Sollitto's answer to the criticism was simple: "This is Yelp. You're purchasing an advertisement to go to your page on Yelp so people can see." He argues that the power of seeing recommendations is more powerful than what many small businesses would have on their websites, and that consumers can click a link to the company's own webpage, if they wish.

Depending on the type of business, the click-through and then conversion must be quite high, given the ad costs. "If you're a small restaurant owner with an average value per client of maybe $20, it takes a lot of clients to make it worth it," says Internet marketing consultant Raymond Fong. "I had a client who against my advice spent money on Yelp. He's essentially paying $70 per client coming to his restaurant, but they're [only] spending $20."

Banking on subscriptions

The final straw, according to Agrawal, is an automatic subscription model after an ad contract expires:

In the contract that I've seen, they require you to sign a three to 12 month contract, which is unheard of for this type of advertising online. They you get into the AOL subscription model.

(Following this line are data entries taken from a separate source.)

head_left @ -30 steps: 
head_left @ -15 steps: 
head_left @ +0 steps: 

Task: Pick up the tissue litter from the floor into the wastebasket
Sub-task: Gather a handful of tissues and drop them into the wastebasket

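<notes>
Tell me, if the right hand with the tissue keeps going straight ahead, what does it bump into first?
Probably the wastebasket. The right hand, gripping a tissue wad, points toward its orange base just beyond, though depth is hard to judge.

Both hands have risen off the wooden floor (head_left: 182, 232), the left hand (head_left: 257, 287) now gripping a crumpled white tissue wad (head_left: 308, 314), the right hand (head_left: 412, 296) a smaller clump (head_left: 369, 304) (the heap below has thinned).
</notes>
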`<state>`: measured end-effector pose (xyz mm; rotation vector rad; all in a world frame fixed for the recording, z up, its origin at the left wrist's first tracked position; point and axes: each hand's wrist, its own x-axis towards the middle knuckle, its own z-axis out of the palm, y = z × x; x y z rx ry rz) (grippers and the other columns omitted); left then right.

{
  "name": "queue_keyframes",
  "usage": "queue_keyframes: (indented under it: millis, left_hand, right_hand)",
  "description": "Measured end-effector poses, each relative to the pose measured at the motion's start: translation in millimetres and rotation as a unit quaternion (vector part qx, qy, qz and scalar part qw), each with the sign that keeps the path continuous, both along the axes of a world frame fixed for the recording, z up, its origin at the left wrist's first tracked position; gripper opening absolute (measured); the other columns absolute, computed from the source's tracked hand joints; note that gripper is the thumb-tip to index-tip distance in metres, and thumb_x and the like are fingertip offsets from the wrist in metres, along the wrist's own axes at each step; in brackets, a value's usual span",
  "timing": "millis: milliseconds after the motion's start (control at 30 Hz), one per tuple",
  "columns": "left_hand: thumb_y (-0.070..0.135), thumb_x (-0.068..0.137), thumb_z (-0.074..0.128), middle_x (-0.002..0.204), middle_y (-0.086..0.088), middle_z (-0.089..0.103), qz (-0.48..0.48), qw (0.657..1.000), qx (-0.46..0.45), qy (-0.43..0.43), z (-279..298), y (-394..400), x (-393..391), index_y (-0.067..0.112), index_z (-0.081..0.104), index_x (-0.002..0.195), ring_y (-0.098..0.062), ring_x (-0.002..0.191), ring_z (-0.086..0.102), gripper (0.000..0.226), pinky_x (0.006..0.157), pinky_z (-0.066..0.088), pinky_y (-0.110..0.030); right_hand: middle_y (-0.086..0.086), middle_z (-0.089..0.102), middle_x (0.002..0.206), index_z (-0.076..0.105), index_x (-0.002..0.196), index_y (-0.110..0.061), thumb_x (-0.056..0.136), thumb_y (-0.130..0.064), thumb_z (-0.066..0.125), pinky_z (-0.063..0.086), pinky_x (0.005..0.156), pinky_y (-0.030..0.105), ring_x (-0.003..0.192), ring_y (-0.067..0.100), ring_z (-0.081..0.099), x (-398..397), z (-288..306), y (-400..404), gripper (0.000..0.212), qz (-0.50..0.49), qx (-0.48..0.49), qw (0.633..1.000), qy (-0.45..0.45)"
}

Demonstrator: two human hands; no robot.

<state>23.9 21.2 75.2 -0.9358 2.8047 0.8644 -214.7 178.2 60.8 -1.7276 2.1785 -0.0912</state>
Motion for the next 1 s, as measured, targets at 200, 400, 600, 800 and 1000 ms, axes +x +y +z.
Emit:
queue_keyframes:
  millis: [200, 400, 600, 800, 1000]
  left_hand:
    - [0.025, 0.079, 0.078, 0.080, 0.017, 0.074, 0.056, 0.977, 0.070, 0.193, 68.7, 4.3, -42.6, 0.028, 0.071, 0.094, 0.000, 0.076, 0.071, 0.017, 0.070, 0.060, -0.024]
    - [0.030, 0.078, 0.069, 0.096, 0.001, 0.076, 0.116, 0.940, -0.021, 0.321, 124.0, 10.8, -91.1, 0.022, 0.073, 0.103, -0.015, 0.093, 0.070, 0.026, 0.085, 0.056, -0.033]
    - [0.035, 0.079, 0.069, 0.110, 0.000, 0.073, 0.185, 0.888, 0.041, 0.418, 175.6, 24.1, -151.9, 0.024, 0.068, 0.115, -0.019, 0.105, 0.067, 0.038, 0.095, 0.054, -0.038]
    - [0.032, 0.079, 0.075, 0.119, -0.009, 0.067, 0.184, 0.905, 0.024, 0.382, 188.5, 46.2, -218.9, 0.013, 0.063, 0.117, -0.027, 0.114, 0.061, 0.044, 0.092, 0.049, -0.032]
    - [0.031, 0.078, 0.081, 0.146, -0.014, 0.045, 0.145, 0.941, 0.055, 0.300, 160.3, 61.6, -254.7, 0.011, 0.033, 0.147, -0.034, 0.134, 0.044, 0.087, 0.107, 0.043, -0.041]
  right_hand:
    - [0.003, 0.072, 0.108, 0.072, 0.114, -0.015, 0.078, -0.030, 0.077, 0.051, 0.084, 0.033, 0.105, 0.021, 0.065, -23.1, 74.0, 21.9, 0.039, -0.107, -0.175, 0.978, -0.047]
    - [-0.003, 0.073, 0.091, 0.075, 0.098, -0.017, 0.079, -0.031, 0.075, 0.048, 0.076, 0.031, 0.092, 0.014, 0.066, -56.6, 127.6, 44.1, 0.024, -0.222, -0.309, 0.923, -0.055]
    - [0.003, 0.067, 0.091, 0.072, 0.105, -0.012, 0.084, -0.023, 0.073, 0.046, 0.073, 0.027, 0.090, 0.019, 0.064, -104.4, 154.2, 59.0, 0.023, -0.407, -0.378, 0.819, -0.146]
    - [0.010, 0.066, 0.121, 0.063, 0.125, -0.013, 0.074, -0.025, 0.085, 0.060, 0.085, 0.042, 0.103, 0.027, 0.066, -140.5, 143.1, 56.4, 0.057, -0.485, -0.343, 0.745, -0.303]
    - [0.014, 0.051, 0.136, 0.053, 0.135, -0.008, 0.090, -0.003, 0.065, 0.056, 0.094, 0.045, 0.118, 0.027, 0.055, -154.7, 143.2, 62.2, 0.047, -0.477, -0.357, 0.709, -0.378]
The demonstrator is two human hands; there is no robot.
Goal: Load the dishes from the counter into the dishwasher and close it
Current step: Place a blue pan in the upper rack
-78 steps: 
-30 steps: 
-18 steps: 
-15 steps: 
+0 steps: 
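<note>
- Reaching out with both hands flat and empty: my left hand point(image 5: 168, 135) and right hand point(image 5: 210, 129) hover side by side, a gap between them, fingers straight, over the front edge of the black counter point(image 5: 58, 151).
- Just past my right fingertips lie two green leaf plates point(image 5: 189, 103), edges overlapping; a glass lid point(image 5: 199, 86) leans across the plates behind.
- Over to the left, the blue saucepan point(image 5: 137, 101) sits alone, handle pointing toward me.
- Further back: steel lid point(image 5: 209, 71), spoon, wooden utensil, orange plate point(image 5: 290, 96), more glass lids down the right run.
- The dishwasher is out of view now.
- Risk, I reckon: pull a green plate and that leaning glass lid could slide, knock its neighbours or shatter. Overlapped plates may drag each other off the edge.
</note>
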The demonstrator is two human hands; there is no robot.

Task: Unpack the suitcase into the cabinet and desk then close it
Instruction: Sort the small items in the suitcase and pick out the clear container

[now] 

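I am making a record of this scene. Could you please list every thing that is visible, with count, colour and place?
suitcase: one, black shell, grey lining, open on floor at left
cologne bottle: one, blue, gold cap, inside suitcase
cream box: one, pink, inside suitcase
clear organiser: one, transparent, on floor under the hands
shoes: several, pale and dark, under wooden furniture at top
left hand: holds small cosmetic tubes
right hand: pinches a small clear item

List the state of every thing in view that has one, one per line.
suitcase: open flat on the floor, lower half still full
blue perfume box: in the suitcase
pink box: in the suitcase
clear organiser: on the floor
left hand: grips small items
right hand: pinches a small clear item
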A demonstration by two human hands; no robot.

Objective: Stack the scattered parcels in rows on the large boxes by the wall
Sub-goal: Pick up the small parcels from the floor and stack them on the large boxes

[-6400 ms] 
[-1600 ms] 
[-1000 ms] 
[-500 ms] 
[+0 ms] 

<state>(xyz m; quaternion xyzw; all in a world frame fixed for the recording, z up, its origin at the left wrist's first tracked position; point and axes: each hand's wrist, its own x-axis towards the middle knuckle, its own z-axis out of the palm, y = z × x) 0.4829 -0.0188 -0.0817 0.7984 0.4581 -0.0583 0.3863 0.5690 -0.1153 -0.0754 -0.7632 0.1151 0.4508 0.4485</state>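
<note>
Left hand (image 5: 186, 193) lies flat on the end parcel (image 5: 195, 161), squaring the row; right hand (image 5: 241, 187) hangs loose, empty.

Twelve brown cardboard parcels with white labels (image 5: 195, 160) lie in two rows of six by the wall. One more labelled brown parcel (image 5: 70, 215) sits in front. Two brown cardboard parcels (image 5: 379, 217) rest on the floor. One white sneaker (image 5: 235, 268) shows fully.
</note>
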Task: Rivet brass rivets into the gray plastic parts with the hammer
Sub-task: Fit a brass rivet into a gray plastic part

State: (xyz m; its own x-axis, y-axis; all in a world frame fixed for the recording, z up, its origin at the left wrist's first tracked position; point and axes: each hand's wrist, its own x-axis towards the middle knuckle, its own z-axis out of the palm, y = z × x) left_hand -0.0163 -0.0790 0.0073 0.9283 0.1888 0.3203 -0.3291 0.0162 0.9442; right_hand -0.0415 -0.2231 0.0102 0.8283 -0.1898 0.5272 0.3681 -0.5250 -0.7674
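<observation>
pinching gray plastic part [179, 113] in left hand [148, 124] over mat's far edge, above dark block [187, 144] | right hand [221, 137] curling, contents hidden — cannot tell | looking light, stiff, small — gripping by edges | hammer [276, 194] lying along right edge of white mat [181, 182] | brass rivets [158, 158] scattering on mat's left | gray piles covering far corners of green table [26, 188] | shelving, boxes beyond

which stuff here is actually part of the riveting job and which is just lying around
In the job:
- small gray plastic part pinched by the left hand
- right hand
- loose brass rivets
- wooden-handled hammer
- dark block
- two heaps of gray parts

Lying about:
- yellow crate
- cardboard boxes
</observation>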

Initially people are disappointed but you can't get out of the contract because they have steep cancellation fees, like cell phone carriers. By the time the contract comes up, you've probably forgotten you've even signed up for it. A lot of these subscription-based businesses keep going because no one pays attention to the bill.
"I have a better opinion of the business savvy of most local businesses," says Sollitto, who says that Yelp had a 66 percent renewal rate among advertisers in the last quarter of 2011. "If anything, we're only seeing a growing demand among consumers for online consumer review content to help them make their online decisions."

And yet, subscription businesses can be tricky and dangerous. Look at AOL, which has lost considerable amounts of its subscription business, leaving it in a precarious position. The question now is whether Yelp, over time, will continue to see growth, or if its financial base could begin a similar downward spiral.